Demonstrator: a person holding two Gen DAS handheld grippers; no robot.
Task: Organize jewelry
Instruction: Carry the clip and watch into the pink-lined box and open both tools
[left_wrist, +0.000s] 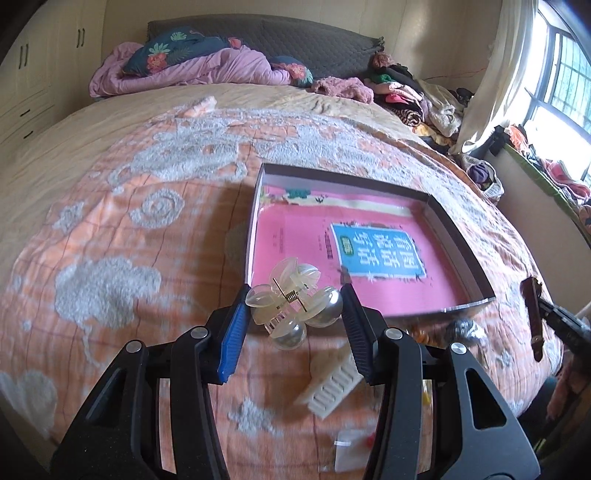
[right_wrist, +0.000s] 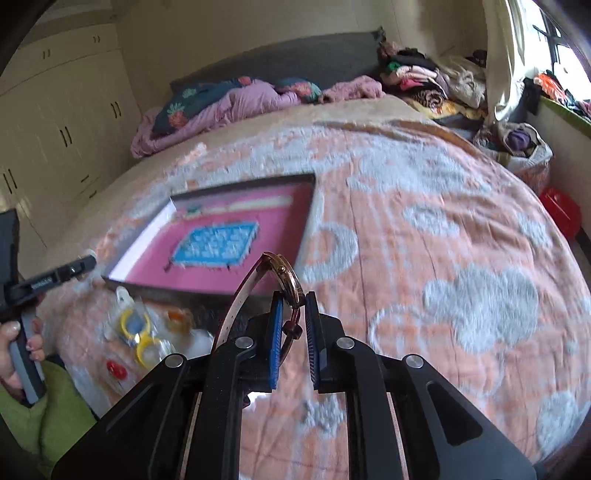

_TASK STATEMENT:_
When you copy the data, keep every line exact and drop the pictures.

_RESULT OF THE EXERCISE:_
Demonstrator: a person holding two Gen DAS handheld grippers; no robot.
Task: Organize jewelry
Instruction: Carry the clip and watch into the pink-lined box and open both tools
[left_wrist, +0.000s] 
[right_wrist, +0.000s] 

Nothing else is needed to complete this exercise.